Reading A Newspaper By A Wall

Deseret News: Caught in cultural war between tradition and change

Deseret News (hereafter referenced as DN) has been under consistent attack. From who?

Their own viewers.

A broad base of Mormon conservatives (not all, of course) have taken issue with DN and the supposed “left-leaning” content they are sharing with increased frequency.

For example, last week they published the headline, “8 takeaways from Trump’s aggressive and threatening U.N. speech.”

Objectively analyzing President Trump’s words, the speech genuinely came off as aggressive, increasing tensions and straining friendships around the world. Phrases such as, “(We) will have no choice but to totally destroy North Korea”, “Major portions of the world are in conflict and some, in fact, are going to hell,” and “(the American military) will soon be the strongest it’s ever been” could easily be interpreted as threatening by any American or world citizen.

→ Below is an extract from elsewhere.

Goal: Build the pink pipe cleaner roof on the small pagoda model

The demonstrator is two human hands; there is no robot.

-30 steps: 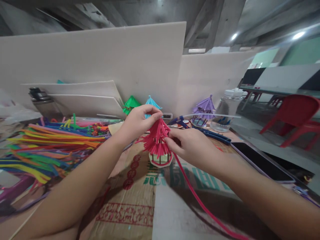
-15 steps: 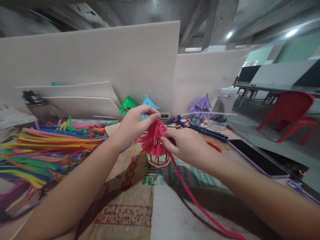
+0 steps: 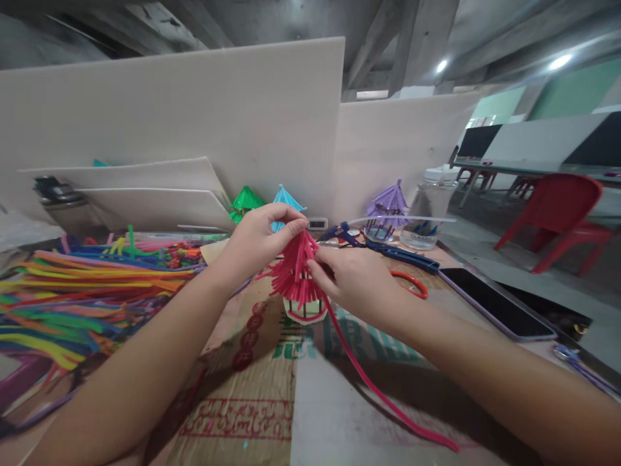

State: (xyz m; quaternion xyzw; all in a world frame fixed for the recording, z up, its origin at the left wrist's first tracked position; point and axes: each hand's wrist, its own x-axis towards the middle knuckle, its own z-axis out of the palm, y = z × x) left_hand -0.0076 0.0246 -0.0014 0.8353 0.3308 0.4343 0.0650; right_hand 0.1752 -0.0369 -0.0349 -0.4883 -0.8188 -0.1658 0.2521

Underneath the corresponding Facebook post, some of the comments read:

A) “Absolutely perfect speech. It’s all true, all fair, & what the world needed to hear. Deseret News, you invite only fear & panic with your ridiculous headline. Shame on you!”

B) “I didn’t vote for him, but that was an impressive (speech). Deseretnews your headline is shameful.”

C) “‘aggressive and threatening?’ No; bold, matter-of-fact, principled, and assertive. Something all past presidents should have done. There is no reason that the United States should be submissive to the United Nations, nor taken advantage of by other nations. Does DesNews have a leftist agenda?”

Another comment, which reflected the sentiments of many, read, “Does Deseret News reflect view of the church? Has Deseret gone socialist and the way of the world ? Good on Trump.”

Thus, we need to get something clear: DN, owned by The Church of Jesus Christ of Latter-Day Saints, defines their mission as, “(To) be a leading news brand for faith and family oriented audiences in Utah and around the world.” The Church of Jesus Christ of Latter-Day Saints is a religion which, at its core, promotes peace, hope, and love for all of God’s children.

Neither is obligated to be an echo chamber for conservative views and politics, and both can represent values and beliefs from all walks of life. As the church has said in recent years, “Principles compatible with the gospel may be found in various political parties, and members should seek candidates who best embody those principles.”

“The bedrock moral issue for The Church of Jesus Christ of Latter-day Saints is how we treat each other as children of God.” – Church statement on immigration, 2011.

The fundamental problem which produces this quandary stems from the longtime association of the church with conservatism and the Republican party. The association has gone on long enough that a chunk of conservative Mormons now shudder at or even reject messages from church leaders and about topics like assisting refugees. Church members have adopted conservative beliefs into their religious paradigm and now are expressing culture shock that other members and even their own church might hold differing views. DN is simply the easy target for these frustrations (cognitive dissonances) to be conveyed, producing captivating opportunities to analyze the mindsets of Utah Mormons.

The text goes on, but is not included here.